Aldo Menéndez, Important Figure of Pictorial Renewal in Cuba, Dies in Miami

Photo: Aldo Menéndez Sitio Oficial

December 19, 2020

The plastic artist, cultural promoter and Cuban art critic Aldo Menéndez passed away this Friday in Miami at the age of 72, victim of a heart attack.

Menéndez's wife and also artist Ivonne Ferrer confirmed the news to a Florida publication.

Cuban critic and curator Janet Batet commented on it on her Facebook wall with heartfelt words: "Aldo Menéndez has gone and the world shrinks a little more. Friend, host without equal, conversationalist like few others. Full of dreams and projects until the last day. He always had a ready hand for those he could help. With him departs a piece of memory of contemporary Cuban art. He leaves us, however, always generous, so much."

Menéndez was born in Cienfuegos in 1948, and his artistic training took place in the plastic arts workshop directed in that city by the legendary artist and writer Samuel Feijóo, as well as in Austria and at the National School of Art in Havana, where he had among his teachers Fayad Jamis and met Chilean artist Roberto Matta.

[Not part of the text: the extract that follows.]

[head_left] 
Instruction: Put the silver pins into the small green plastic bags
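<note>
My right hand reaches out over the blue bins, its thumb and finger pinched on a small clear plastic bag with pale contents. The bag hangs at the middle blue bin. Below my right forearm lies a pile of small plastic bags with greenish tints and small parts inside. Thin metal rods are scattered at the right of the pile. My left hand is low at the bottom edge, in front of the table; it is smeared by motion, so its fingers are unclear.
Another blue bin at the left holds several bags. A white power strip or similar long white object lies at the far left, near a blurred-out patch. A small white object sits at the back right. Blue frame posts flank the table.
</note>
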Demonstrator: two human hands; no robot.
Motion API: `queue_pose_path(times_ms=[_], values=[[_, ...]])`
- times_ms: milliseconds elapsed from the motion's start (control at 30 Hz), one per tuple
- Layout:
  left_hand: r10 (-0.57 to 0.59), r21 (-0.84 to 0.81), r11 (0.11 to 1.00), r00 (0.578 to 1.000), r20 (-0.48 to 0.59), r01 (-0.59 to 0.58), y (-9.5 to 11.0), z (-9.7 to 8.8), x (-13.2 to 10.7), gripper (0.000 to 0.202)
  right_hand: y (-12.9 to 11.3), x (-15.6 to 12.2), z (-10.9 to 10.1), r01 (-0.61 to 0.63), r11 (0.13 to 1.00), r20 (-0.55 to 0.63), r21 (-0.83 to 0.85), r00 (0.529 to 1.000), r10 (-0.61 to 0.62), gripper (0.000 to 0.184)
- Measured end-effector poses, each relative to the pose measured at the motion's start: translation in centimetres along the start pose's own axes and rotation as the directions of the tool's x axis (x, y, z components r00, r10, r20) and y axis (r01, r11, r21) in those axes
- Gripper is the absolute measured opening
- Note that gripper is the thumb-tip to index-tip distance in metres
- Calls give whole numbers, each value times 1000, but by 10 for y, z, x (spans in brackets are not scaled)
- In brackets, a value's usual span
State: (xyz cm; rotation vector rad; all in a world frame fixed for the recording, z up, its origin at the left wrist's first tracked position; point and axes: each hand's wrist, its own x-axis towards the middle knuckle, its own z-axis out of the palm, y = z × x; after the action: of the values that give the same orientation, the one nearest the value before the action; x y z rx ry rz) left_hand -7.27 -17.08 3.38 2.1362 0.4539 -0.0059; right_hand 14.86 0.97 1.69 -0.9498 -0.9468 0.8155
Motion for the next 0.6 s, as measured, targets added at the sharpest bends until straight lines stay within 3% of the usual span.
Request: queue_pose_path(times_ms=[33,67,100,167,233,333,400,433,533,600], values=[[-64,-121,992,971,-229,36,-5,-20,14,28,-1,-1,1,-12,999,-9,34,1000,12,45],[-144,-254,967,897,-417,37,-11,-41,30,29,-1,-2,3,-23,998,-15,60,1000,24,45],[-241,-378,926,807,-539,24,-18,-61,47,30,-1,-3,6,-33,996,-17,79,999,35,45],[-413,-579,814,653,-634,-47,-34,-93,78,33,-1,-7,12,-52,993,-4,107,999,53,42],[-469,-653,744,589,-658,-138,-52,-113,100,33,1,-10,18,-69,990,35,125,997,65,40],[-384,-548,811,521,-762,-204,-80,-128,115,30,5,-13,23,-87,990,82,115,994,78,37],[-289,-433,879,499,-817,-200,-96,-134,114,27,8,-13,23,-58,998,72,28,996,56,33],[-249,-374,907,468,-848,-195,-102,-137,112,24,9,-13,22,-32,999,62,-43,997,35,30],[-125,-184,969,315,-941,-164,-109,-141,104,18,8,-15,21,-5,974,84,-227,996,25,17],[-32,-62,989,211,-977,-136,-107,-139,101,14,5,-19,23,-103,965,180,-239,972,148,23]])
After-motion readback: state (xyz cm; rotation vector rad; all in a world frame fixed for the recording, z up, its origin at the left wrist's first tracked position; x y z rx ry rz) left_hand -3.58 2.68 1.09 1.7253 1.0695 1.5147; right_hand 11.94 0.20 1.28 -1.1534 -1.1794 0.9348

Nevertheless, he affirmed that painter Servando Cabrera was his "best teacher and intellectual mentor."

He ventured into painting and graphic design, and in the 1960s and 1970s he exhibited posters, drawings and paintings in exhibitions in Cuba, Europe and Latin America, and in parallel developed an intense career as a cultural critic from the pages of the magazine Revolución y Cultura, where he was a collaborator of Alejo Carpentier.

He also was part of the group of artists that renewed the visual arts in Cuba in the 1970s, alongside painters such as Flavio Garciandía and Nélida López.

He was also a curator and cultural promoter, and in 1983 he founded the Experimental Workshop of Artistic Screen Printing, today Taller René Portocarrero, a pioneering institution that had a great impact on the graphic arts of Cuba and Latin America and whose role in the renewal of the arts in Cuba was outstanding.

Menéndez is considered one of the pioneers in the artistic practice of performance on the Island, and his influence would be decisive for groups of young artists such as Arte Calle and Provisional, which in the 1980s and 1990s produced work with marked critical content that led them to clash with Cuban government authorities.

In 1990 the artist definitively left the Island. He first resided in Spain and subsequently settled in the USA.

Among his books stands out Everything I Wanted to Know About Cuban Artistic Screen Printing… and They Never Told Me (2017), and among the exhibitions he curated are Artists in Purgatory / Artistas en el Purgatorio, exhibited in 2017 at the Kendall Art Center and dedicated to exiled Cuban artists.

His work is part, among other artistic institutions in the world, of the permanent collections of the National Museum of Fine Arts in Havana, the Museum of Latin American Art in California and the Casa de América in Madrid.